HighPoint's 8-Port SSD RAID Controller Blasts Storage Bottlenecks With 128TB At 55.9GB/s

Highpoint SSD7540 RAID controller on a gray gradient background
For a time, my main PC rocked a pair of 480GB Intel SSD 730 series drives in RAID 0 and I thought that was the bee's knees. It seemed like storage nirvana back in the day. My, how times have changed in the past eight years. Fast forward to today and I find myself drooling over the prospect of running a pair of HighPoint Technologies' 8-port SSD7540 RAID controllers.

These days, the fastest consumer SSDs have transitioned over to the M.2 form factor, and specifically those with an NVMe interface (you can also have a SATA drive in the M.2 form factor). They're incredibly speedy, offering sequential reads and writes in the neighborhood of 7,000MB/s (or 7GB/s) in PCIe 4.0 territory. The emergence of PCIe 5.0 will double that metric.


Highpoint's SSD7540 kicks things up a notch, though, offering massive storage capacity and explosive data speeds in a sleek package. The caveat? You have to bring your own SSDs. Oh, and this kind of modern day storage nirvana doesn't come cheap. More on that in a moment, but first let's talk specs.

Highpoint 8-port SSD RAID controller
The SSD7540 is an 8-port M.2 NVMe RAID controller and is billed as the fastest of its kind in the realm of PCIe 4.0. There are eight independent M.2 ports supporting up to 64TB of total storage capacity. That's a lot of storage, but it's the speed potential that is just as delicious.

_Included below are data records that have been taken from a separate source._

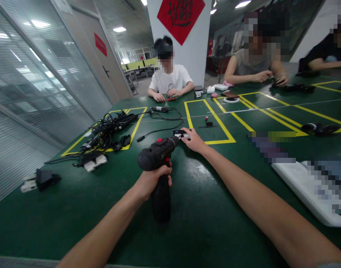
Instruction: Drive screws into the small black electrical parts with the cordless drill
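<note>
My left hand [155, 180] is wrapped round the grip of a black cordless drill [156, 154] with red switches. The drill points forward and to the right, its chuck close to a small black-and-silver part [177, 133] on the table. My right hand [191, 139] has its fingers closed over that part from the right side. The fingers partly cover it, so its exact kind is unclear. Whether the drill's bit touches it cannot be made out. Just beyond lies a loose black cable [159, 129].
A heap of black cables and connectors [109, 128] lies left within yellow tape. Black-and-white pieces [95, 162] sit nearer. Small dark bits [209, 124] lie ahead. A white tray [296, 182] stands right on the green table [209, 223]. Several people sit across the table.
</note>
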The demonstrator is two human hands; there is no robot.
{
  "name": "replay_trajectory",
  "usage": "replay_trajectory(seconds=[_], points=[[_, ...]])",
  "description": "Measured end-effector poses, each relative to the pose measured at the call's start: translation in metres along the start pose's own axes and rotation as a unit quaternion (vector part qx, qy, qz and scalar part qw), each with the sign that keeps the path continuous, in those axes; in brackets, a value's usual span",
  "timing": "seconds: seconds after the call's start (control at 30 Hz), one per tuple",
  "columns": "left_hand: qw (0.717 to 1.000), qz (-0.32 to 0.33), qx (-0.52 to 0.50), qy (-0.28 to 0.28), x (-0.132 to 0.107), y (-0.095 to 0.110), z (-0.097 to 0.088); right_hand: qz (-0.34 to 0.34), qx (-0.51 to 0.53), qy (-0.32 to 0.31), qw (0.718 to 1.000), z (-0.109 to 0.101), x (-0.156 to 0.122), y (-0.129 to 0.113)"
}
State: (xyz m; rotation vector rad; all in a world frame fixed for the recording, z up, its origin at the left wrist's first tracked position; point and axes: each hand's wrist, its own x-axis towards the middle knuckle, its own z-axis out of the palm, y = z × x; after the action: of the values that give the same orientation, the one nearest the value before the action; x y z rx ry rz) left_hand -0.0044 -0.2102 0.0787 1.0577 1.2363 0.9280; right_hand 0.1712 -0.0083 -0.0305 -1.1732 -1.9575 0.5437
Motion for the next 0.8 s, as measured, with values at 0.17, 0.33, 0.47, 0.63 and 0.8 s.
replay_trajectory(seconds=[0.17, 0.33, 0.47, 0.63, 0.8], points=[[1.000, -0.004, -0.012, 0.003, -0.0001, -0.0004, 0.0007, -0.002, -0.001, 0.000, 1.000, 0.0008, 0.0005, 0.0018], [1.000, -0.001, -0.008, 0.002, 0.0012, -0.0026, 0.0000, 0.001, -0.003, -0.001, 1.000, -0.0003, -0.0010, 0.0006], [1.000, 0.006, -0.008, -0.006, 0.0025, -0.0037, -0.0007, 0.000, 0.000, -0.002, 1.000, 0.0005, -0.0003, 0.0019], [1.000, 0.000, -0.006, -0.004, 0.0012, -0.0024, -0.0004, 0.001, 0.004, -0.004, 1.000, 0.0018, 0.0008, 0.0035], [1.000, 0.005, 0.000, -0.002, -0.0008, 0.0003, 0.0012, 0.003, 0.008, -0.002, 1.000, 0.0021, 0.0005, 0.0031]])
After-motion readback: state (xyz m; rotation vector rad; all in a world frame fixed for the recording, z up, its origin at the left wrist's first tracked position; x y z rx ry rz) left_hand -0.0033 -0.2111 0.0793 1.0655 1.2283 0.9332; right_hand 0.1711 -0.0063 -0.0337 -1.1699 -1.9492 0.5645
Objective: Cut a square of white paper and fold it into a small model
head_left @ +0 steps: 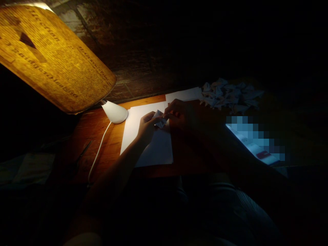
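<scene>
Between my two hands is a small piece of folded white paper (160,121), creased into points. My left hand (147,128) grips its left side, thumb laid across it. The fingers of my right hand (176,111) pinch its upper right edge. Both hands are above a sheet of white paper (153,150) lying on the wooden table (189,150). Shadow hides part of my right hand and its wrist.
A lamp with a printed yellow shade (56,58) and white base (115,112) stands at left, its white cord (98,150) trailing to the front edge. Scissors (80,157) lie left of it. Folded paper pieces (228,94) are heaped at back right, near a lit screen (252,145).
</scene>
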A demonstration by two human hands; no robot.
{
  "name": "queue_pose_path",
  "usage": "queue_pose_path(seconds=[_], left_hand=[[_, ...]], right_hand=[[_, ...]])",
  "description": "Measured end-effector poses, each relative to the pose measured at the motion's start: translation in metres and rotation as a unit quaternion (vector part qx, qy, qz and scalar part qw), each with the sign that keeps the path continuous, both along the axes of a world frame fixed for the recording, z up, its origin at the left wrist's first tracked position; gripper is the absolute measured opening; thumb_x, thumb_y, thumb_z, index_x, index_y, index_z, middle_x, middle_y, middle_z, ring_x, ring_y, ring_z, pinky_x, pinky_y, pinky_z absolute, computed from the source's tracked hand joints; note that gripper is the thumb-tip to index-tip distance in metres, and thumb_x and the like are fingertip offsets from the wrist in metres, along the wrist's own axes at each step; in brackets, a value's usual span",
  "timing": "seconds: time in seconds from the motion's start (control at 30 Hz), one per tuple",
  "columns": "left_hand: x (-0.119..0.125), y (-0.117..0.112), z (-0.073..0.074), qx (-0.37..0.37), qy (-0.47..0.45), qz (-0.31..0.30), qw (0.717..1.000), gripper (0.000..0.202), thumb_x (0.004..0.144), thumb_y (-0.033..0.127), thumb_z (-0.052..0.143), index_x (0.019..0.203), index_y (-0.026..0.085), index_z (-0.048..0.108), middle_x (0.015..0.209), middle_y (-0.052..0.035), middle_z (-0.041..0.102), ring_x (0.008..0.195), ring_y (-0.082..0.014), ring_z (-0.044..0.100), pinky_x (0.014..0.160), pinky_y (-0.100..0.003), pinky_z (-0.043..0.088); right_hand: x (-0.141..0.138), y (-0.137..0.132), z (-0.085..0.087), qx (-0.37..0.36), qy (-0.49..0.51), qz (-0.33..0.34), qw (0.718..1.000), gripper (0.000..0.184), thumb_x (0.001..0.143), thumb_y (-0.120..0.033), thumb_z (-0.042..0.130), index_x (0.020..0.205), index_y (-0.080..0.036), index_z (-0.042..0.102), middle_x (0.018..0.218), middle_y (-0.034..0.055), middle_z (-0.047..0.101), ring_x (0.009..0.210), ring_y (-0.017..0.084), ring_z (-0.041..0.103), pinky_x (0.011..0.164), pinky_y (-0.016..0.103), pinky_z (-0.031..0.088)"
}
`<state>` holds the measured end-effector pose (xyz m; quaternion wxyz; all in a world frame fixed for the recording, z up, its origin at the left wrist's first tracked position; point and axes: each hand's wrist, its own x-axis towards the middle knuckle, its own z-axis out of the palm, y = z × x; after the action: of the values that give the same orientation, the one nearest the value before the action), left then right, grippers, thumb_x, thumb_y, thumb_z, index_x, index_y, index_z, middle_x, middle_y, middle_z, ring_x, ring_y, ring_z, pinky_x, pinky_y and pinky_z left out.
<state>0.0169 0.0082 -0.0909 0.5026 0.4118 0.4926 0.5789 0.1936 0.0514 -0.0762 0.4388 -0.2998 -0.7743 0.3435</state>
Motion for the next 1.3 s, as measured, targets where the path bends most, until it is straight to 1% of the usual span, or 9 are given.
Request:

Highpoint RAID controller benchmarks
According to HighPoint, a single card populated with Samsung's 980 Pro SSDs delivers sequential read performance topping 28GB/s. And if you run two of these cards populated with 16 Samsung 980 Pro SSDs, you're looking at a whopping 55.9GB/s data speed.
 
HighPoint says its SSD7540 card will work in any computing platform with an industry standard PCIe 4.0 or 3.0 x16 slot. The company also notes that like all SSD7500 series NVMe RAID controllers, the SSD7540 does not require a host platform with Bifurication support, and is not dependent on any specific motherboard brand or model.

"HighPoint 7500 Series NVMe RAID controllers will automatically recognize new NVMe SSDs as single drives—no configuration necessary. In addition, our comprehensive NVMe RAID stack enables each controller to support RAID multiple RAID 0, 1 or 10 arrays, or mixed configurations of single disks and RAID storage," HighPoint says.

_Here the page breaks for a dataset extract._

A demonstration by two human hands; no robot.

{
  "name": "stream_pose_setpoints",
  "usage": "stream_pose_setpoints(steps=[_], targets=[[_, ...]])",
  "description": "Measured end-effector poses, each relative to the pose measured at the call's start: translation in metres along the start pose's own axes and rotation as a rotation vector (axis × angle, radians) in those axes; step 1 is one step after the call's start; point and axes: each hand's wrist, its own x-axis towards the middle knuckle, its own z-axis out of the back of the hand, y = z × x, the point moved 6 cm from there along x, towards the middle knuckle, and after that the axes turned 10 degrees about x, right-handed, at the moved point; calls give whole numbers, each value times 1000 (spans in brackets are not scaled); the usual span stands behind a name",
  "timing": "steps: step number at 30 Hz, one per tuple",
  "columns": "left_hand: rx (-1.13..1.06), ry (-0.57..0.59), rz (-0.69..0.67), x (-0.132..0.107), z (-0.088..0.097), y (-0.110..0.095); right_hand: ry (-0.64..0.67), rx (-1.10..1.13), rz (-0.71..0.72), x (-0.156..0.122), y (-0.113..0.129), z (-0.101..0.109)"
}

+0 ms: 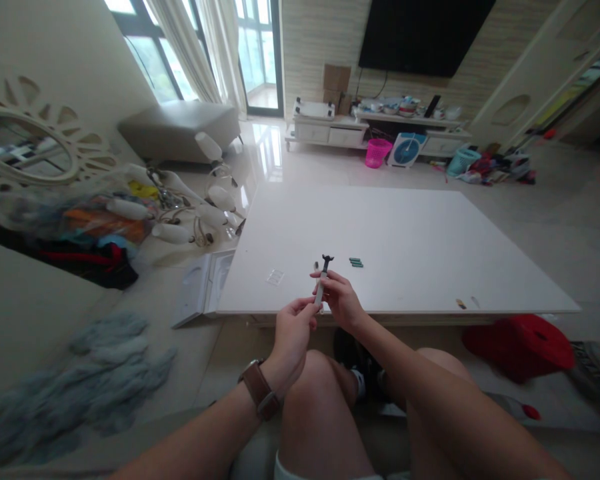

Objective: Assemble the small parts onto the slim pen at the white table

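Thin white stick with black forked top [321, 291]: mid-frame, pinched by bare left hand [296, 327] and bare right hand [344, 301], maybe for steadiness.
Small green tubes [356, 263]: mid-frame, maybe for easy reach.

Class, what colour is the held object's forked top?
The forked top is black, seen in the head view.
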Motion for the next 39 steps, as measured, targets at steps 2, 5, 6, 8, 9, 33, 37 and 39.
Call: stream_pose_setpoints(steps=[2, 5, 6, 8, 9, 33, 37, 39], targets=[[3, -3, -2, 0, 0, -1, 6, -8, 2, 1, 0, 0], [-17, -10, -10, -1, 0, -2, 19, -7, 15, 3, 1, -2], [-20, -14, -13, -1, 0, -3, 22, -3, 20, 3, 2, -3], [-14, -19, -15, -1, 0, -3, 29, 1, 26, 3, 2, -4], [-7, -19, -15, -1, 1, -3, 34, -1, 24, 2, 2, -4], [54, 38, 3, -3, -3, -1, -5, 64, -64, 4, -3, 1], [70, 30, 20, -4, -2, 0, 20, 56, -88, 2, -8, -2], [69, 41, 39, -4, -3, 2, 21, 46, -89, 2, -9, -2]])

Back to that caveat mentioned earlier, in that the HighPoint SD7540 is not a cheap add-in card. You can find it on Amazon for $1,131.99 currently. Samsung doesn't offer its 980 Pro in 8TB capacity, but if you're wanting that capacity, you're looking at something like the 8TB Sabrent Rocket 4 Plus, priced at $1,499.99 on Amazon. If going all out with two cards and 16 of those SSDs for a mind boggling 128TB of storage in RAID 0, you're looking at a cool $26,263.82.